> [EXERCISE INSTRUCTIONS] Every record that follows must be returned word for word.

> [DATA EXTRACTS]
◆ ◆ ◆

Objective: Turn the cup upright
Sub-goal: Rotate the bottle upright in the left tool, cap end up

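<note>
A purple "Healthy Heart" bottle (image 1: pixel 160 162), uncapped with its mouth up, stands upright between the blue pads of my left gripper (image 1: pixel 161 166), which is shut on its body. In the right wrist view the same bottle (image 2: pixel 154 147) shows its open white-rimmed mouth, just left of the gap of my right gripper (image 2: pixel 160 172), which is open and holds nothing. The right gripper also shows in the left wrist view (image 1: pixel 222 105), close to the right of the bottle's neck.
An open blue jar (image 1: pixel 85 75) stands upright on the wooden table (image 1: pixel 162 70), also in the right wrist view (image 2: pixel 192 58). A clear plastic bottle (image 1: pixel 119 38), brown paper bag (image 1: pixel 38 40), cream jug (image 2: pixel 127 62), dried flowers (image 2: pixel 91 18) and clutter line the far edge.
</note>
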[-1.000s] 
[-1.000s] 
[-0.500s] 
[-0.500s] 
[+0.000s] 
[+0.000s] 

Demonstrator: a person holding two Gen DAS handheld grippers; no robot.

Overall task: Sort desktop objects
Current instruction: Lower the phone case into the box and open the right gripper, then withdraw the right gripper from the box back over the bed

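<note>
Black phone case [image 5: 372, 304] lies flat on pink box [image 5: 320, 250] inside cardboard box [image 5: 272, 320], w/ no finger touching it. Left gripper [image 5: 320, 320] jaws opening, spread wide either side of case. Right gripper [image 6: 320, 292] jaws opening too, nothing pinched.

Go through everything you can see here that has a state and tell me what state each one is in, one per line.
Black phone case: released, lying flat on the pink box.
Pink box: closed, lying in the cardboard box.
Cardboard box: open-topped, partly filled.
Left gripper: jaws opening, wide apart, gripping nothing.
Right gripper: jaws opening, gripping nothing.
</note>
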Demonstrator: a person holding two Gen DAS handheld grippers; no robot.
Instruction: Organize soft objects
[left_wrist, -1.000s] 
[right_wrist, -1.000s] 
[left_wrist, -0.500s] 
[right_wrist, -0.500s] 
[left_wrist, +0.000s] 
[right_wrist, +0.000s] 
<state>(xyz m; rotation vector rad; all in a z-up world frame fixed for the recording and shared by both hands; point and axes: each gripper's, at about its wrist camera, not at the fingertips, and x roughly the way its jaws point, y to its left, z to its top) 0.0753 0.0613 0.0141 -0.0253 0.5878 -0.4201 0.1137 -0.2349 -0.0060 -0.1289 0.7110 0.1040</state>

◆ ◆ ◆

> [SOLUTION]
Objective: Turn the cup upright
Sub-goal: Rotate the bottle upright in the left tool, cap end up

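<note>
A purple "Healthy Heart" bottle (image 1: pixel 160 162), uncapped with its mouth up, stands upright between the blue pads of my left gripper (image 1: pixel 161 166), which is shut on its body. In the right wrist view the same bottle (image 2: pixel 154 147) shows its open white-rimmed mouth, just left of the gap of my right gripper (image 2: pixel 160 172), which is open and holds nothing. The right gripper also shows in the left wrist view (image 1: pixel 222 105), close to the right of the bottle's neck.
An open blue jar (image 1: pixel 85 75) stands upright on the wooden table (image 1: pixel 162 70), also in the right wrist view (image 2: pixel 192 58). A clear plastic bottle (image 1: pixel 119 38), brown paper bag (image 1: pixel 38 40), cream jug (image 2: pixel 127 62), dried flowers (image 2: pixel 91 18) and clutter line the far edge.
</note>
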[-1.000s] 
[-1.000s] 
[-0.500s] 
[-0.500s] 
[+0.000s] 
[+0.000s] 

Demonstrator: a person holding two Gen DAS handheld grippers; no robot.

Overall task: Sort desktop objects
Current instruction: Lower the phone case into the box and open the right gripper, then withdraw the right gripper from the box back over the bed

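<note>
Black phone case [image 5: 372, 304] lies flat on pink box [image 5: 320, 250] inside cardboard box [image 5: 272, 320], w/ no finger touching it. Left gripper [image 5: 320, 320] jaws opening, spread wide either side of case. Right gripper [image 6: 320, 292] jaws opening too, nothing pinched.

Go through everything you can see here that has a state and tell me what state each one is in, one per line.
Black phone case: released, lying flat on the pink box.
Pink box: closed, lying in the cardboard box.
Cardboard box: open-topped, partly filled.
Left gripper: jaws opening, wide apart, gripping nothing.
Right gripper: jaws opening, gripping nothing.
</note>
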Demonstrator: a person holding two Gen DAS handheld grippers; no robot.
Instruction: Organize soft objects
[left_wrist, -1.000s] 
[right_wrist, -1.000s] 
[left_wrist, -0.500s] 
[right_wrist, -0.500s] 
[left_wrist, +0.000s] 
[right_wrist, +0.000s] 
<state>(xyz m; rotation vector rad; all in a z-up world frame fixed for the recording and shared by both hands; point and axes: each gripper's, at about its wrist camera, not at the fingertips, and x roughly the way its jaws point, y to its left, z to its top) 0.0753 0.0613 0.0141 -0.0253 0.5878 -0.4201 0.1137 -0.2349 -0.0060 -0.1289 0.7110 0.1040</state>

That makes the output complete.